We present the first empirical derivation of a continuous-time stochastic model for real-world opinion dynamics. Using longitudinal social-media data to infer users opinion on a binary climate-change topic, we reconstruct the underlying drift and diffusion functions governing individual opinion updates. We show that the observed dynamics are well described by a Langevin-type stochastic differential equation, with persistent attractor basins and spatially sensitive drift and diffusion terms. The empirically inferred one-step transition probabilities closely reproduce the transition kernel generated from the D-MODD model we introduce. Our results provide the first direct evidence that online opinion dynamics on a polarized topic admit a Markovian description at the operator level, with empirically reconstructed transition kernels accurately reproduced by a data-driven Langevin model, bridging sociophysics, behavioral data, and complex-systems modeling.
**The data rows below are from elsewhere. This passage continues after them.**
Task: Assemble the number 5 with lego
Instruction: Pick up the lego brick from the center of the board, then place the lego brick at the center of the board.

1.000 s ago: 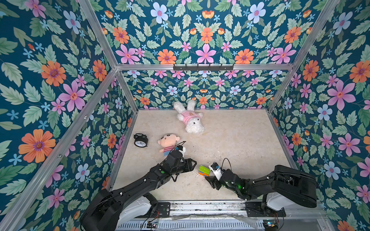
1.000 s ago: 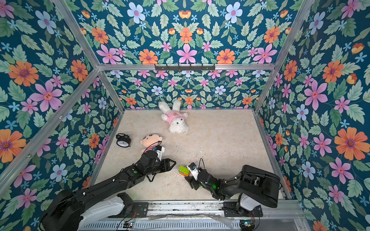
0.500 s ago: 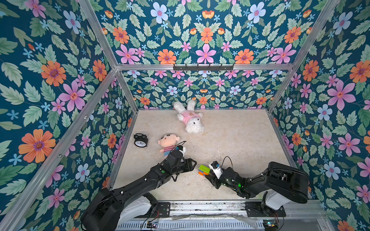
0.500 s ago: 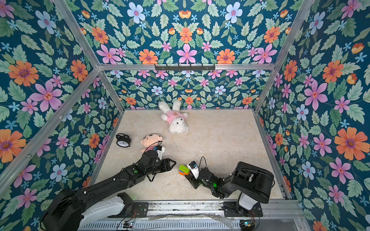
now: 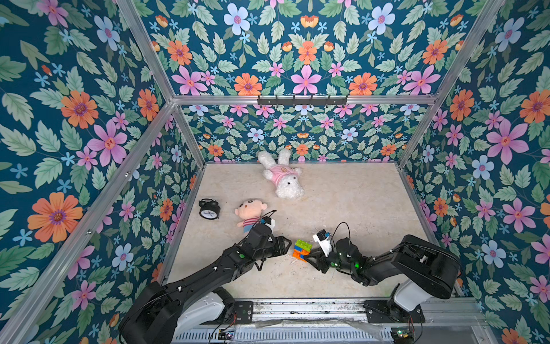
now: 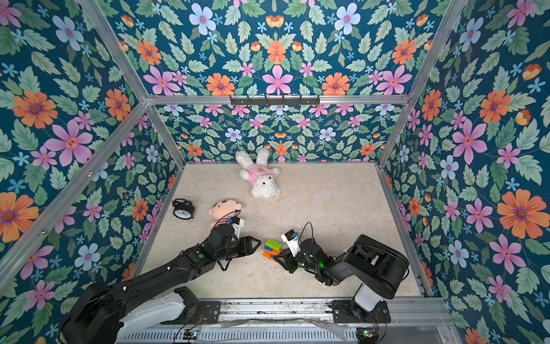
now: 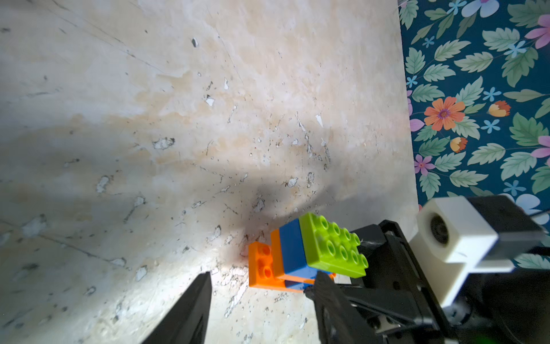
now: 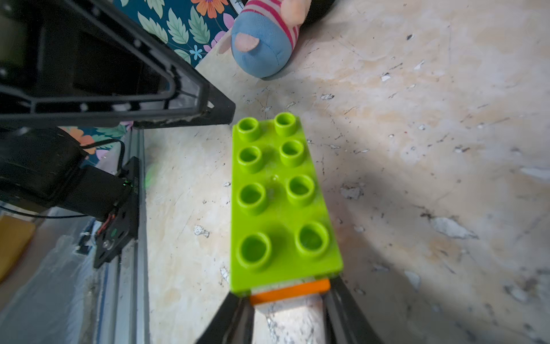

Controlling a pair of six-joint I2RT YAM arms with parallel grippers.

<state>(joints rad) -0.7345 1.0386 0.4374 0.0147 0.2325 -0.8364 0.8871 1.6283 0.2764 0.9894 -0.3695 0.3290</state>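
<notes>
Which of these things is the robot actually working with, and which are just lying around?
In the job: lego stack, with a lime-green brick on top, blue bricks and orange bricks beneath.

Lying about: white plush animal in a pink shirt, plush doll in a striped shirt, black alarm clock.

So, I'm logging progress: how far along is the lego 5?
Done: the number 5 looks fully joined, green bar on top, standing on the table. In hand: the right gripper clamps its lower part; the left gripper hangs open beside it. Left: seemingly just letting go.
</notes>
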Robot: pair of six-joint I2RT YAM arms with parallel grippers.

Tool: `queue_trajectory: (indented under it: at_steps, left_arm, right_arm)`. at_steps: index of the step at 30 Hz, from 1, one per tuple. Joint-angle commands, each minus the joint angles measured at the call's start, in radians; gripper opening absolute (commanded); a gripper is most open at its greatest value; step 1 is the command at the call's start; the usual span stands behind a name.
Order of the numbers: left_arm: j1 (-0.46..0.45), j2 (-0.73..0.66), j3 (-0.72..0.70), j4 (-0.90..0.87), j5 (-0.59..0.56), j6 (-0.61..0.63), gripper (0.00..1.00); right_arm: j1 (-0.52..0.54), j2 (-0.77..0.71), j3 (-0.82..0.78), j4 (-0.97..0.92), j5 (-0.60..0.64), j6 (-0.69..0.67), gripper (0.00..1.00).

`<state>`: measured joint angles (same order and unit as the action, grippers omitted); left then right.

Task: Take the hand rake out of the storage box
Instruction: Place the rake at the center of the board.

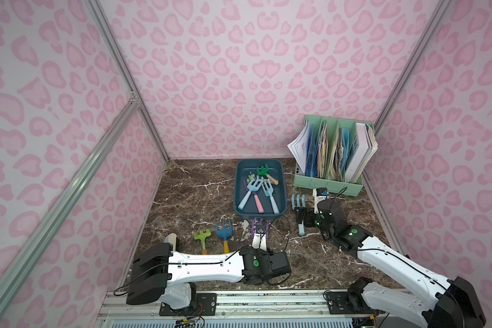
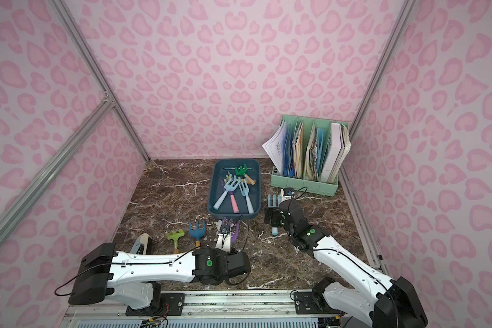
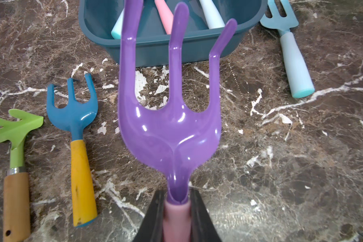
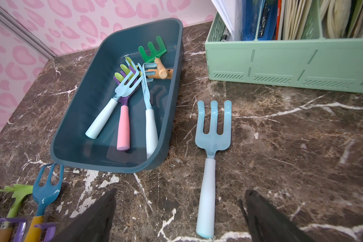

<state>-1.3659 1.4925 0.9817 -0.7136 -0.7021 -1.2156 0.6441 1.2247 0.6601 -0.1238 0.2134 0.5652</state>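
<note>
- The left claw (image 3: 176, 194) is pinched narrow on the pink handle of the purple hand rake (image 3: 170, 130).
- That purple hand rake is outside the storage box (image 1: 239, 181), just in front of its near short wall, with its three tines pointing at that wall. Whether they touch it cannot be told.
- The right claw (image 4: 180, 191) stands wide and holds nothing. It is on the right-arm side of the storage box, above the pale handle of a light blue rake (image 4: 208, 188).
- The light blue rake lies flat on the marble surface (image 1: 188, 198), just beside the box's long wall and parallel to it.
- In front of the box, toward the left arm, a blue rake (image 3: 76, 117) with a yellow handle and a lime-green rake (image 3: 16, 134) with a wooden handle lie side by side.
- Several more rakes (image 4: 124, 94) are piled inside the storage box, tines toward its far end.
- A mint-green file organizer (image 1: 328, 184) stands beyond the box's far right corner, apart from it.
</note>
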Motion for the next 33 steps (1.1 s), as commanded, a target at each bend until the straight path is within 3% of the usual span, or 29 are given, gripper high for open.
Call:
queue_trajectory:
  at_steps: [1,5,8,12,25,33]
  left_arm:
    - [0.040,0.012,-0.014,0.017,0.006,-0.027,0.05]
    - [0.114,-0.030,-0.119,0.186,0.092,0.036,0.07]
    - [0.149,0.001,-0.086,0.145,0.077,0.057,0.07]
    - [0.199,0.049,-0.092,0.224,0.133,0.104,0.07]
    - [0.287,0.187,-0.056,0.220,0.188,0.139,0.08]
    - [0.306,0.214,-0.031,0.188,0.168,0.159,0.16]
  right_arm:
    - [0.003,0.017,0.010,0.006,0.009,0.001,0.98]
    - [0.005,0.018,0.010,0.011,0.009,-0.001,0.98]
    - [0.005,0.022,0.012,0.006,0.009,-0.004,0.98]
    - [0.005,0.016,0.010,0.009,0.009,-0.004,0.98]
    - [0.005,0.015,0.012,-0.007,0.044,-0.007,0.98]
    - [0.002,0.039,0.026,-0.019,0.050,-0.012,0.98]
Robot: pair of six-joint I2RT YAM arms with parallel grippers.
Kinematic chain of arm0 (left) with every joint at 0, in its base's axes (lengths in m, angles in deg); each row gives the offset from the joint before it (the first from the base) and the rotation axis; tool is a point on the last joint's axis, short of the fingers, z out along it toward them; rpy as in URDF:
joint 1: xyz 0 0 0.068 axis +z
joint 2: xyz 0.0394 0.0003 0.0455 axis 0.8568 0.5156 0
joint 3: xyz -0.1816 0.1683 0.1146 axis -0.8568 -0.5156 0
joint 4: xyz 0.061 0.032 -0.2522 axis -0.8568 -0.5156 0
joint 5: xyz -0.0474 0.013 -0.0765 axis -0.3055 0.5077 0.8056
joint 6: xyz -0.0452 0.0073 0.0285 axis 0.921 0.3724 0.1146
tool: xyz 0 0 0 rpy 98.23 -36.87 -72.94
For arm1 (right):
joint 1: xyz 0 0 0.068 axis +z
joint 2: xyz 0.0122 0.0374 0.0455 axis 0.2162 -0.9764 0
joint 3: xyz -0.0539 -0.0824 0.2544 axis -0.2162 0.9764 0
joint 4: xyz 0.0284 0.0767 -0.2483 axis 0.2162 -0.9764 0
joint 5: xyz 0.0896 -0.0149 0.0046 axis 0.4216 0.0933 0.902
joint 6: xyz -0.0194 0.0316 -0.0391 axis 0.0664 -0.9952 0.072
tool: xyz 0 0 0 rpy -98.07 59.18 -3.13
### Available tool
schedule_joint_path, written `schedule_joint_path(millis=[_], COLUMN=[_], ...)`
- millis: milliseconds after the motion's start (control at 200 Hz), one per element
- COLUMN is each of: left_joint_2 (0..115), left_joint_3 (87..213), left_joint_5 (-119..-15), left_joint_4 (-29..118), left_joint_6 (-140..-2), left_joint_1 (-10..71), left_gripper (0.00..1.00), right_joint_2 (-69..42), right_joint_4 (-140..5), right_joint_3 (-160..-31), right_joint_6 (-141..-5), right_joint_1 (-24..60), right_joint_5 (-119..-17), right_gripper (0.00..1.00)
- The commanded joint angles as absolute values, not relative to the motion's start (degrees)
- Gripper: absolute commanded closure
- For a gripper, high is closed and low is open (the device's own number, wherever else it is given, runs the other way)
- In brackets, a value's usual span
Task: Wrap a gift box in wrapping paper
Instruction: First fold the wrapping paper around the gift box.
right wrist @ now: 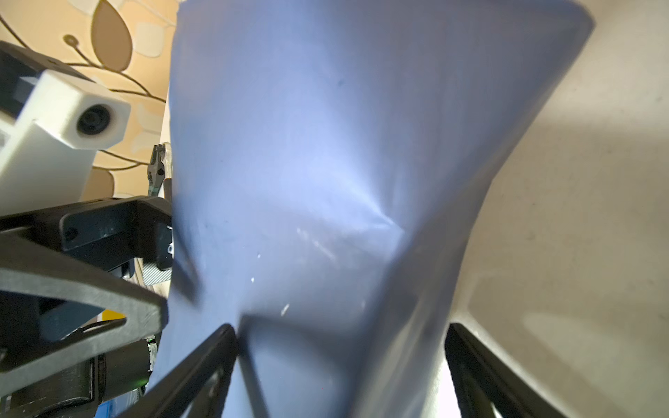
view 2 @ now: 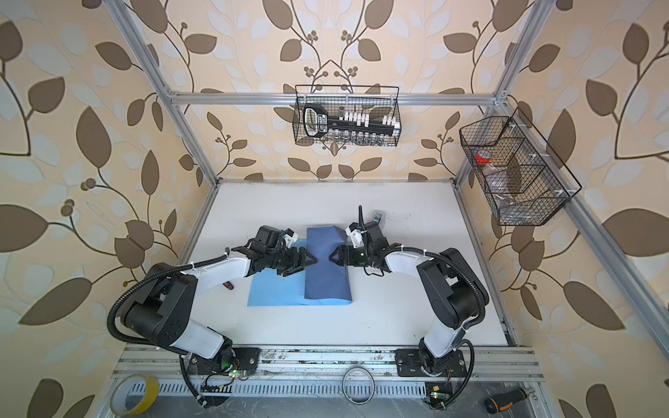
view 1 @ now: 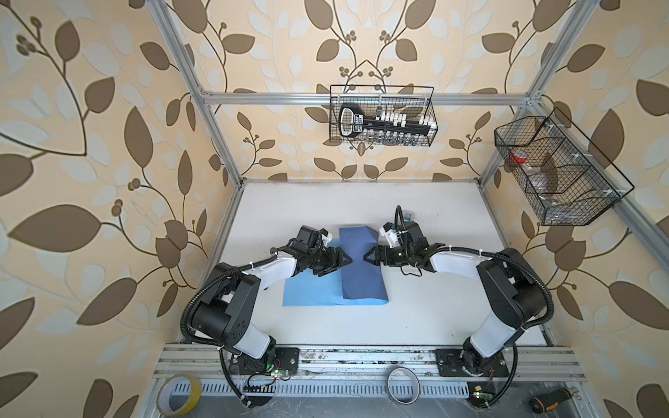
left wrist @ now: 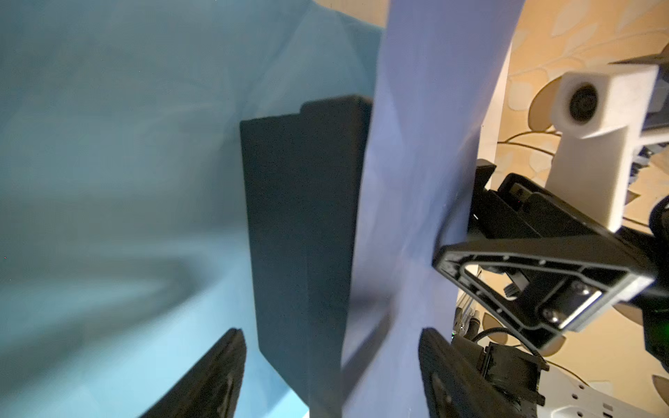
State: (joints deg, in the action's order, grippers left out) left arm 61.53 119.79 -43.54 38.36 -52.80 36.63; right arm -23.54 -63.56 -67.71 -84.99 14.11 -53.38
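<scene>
At frame centre, thin, crease-prone wrapping paper (view 1: 362,282) is being draped over the stiff gift box (left wrist: 300,217). The left pincer (view 1: 344,260) and right pincer (view 1: 370,257) are being seen open. The flap's free edge is probably best pinched.

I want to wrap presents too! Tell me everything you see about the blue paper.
The wrapping paper is a thin sheet, light blue on one face and darker blue on the other. The light part lies flat on the white table. The dark part is folded over the black gift box, hiding it from above. That flap is pinched narrow in the middle, where the left gripper and right gripper touch it from opposite sides.
</scene>
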Motion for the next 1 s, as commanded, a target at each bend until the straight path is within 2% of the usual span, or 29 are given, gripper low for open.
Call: schedule_joint_path(millis=[0, 160, 385, 550, 995], left_joint_2=[60.95, 61.93, 63.79, 63.74, 63.81], left_joint_3=[122.10, 122.40, 123.62, 123.44, 123.17], left_joint_5=[-43.74, -44.23, -44.28, -44.55, -44.70], left_joint_4=[36.08, 34.84, 32.03, 31.94, 31.85], left_joint_6=[-55.11, -56.46, -59.24, -59.64, -59.84], left_joint_1=[35.30, 34.27, 34.17, 34.17, 34.20], left_gripper=[0.22, 0.25, 0.45, 0.55, 0.72], right_joint_2=[-25.19, -25.24, -24.72, -23.59, -18.84], right_joint_4=[-66.66, -66.62, -68.02, -69.97, -74.44], right_joint_3=[-65.95, -66.40, -67.85, -69.23, -69.36], right_joint_6=[-84.76, -84.93, -84.15, -82.72, -79.71], right_joint_1=[13.98, 13.98, 13.88, 13.38, 11.45], right_joint_5=[-56.85, -56.85, -56.66, -56.28, -55.60], right_gripper=[0.10, 0.10, 0.09, 0.08, 0.05])
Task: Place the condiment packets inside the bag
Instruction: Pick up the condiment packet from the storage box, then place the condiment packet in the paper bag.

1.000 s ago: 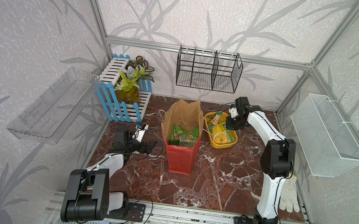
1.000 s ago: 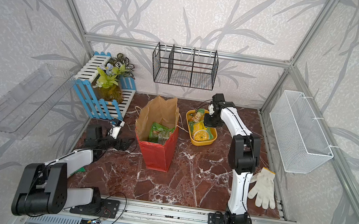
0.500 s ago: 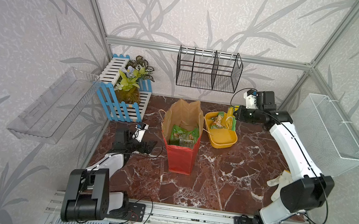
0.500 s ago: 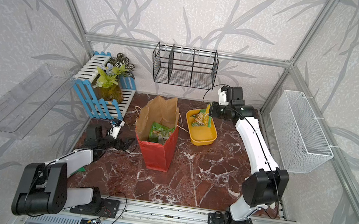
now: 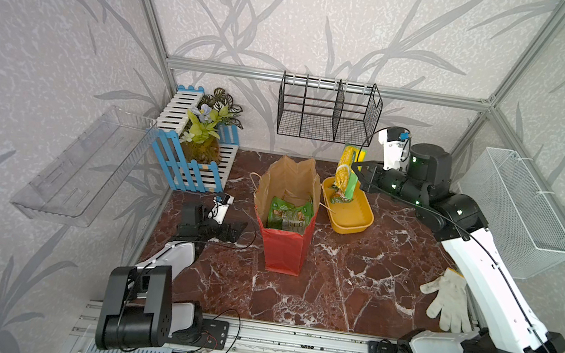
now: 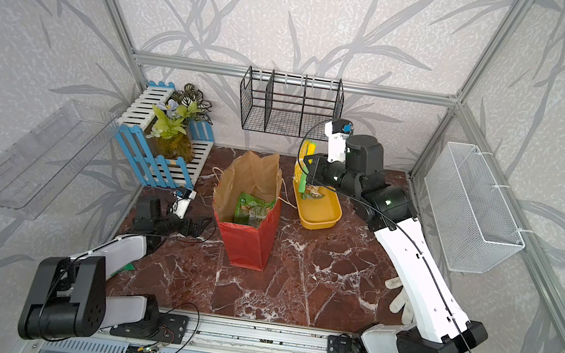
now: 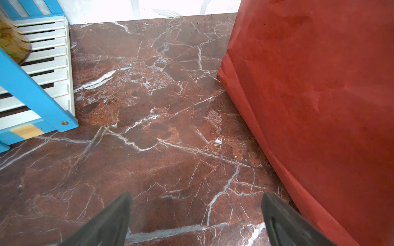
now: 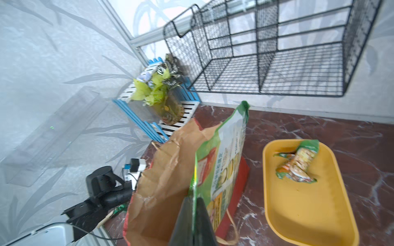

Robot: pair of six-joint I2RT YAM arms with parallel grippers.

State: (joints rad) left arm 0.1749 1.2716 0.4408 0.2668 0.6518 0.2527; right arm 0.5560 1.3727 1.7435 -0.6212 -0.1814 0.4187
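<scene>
One packet (image 8: pixel 221 161) hangs pinched by its edge in our right pincer (image 8: pixel 195 215), up in the air between the yellow tray (image 5: pixel 346 218) and the red bag (image 5: pixel 284 249). We think it could swing, bump the bag's floppy top and fall outside. Our left pincer (image 7: pixel 195 215) rests wide apart beside the bag, one more packet (image 8: pixel 296 166) waits in the tray, and some (image 5: pixel 288 216) already lie in the bag.

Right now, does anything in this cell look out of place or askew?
A white work glove lies on the table by the right arm's base, unrelated to the packing. One condiment packet in the yellow tray looks crumpled. The bag stands upright.
</scene>
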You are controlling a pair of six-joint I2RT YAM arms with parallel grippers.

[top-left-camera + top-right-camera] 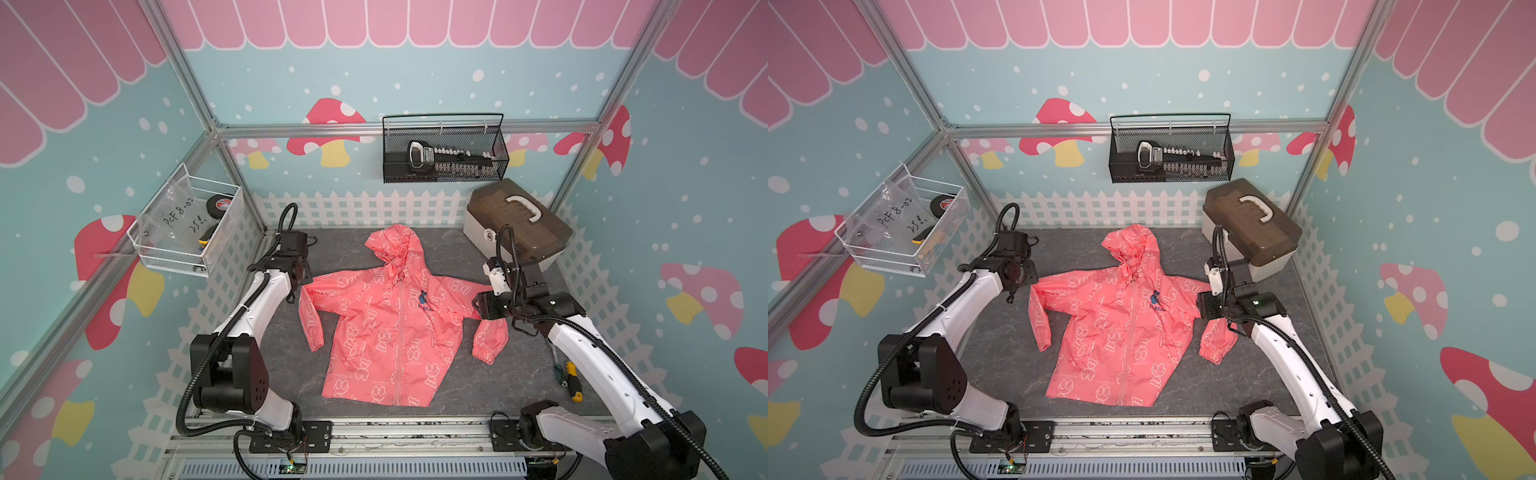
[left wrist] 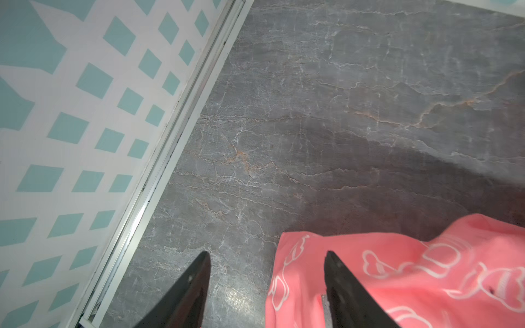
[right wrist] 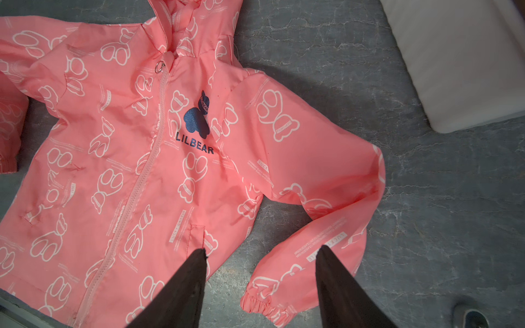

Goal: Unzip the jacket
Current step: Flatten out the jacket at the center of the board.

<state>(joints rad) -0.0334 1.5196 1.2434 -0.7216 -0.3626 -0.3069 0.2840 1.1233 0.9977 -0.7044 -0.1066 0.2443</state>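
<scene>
Pink jacket (image 1: 365,332) lies flat on the grey table (image 1: 478,386) — zipped shut.
Left gripper (image 2: 266,252) and right gripper (image 3: 261,248) both gape, empty; the zipper (image 3: 142,173) runs from the near hem (image 1: 374,399) up to its ring (image 3: 160,67) by the hood (image 1: 395,245) — closer to the right gripper.

Jacket (image 1: 382,332) sleeve partly hidden under right arm (image 1: 582,349).
</scene>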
翻译：我们提出了首个基于实证推导的连续时间随机模型，用于描述真实世界的观点动力学。通过利用纵向社交媒体数据推断用户对二元气候变化话题的观点，我们重构了支配个体观点更新的潜在漂移和扩散函数。研究表明，观察到的动态过程可由朗之万型随机微分方程很好地描述，其中包含持久吸引子盆地以及空间敏感的漂移与扩散项。实证推断的单步转移概率精确复现了由我们所引入的D-MODD模型生成的转移核。我们的结果首次直接证明：在极化话题的在线观点动力学中，算子层面的马尔可夫描述成立，且实证重构的转移核可由数据驱动的朗之万模型精确复现，从而架起了社会物理学、行为数据与复杂系统建模之间的桥梁。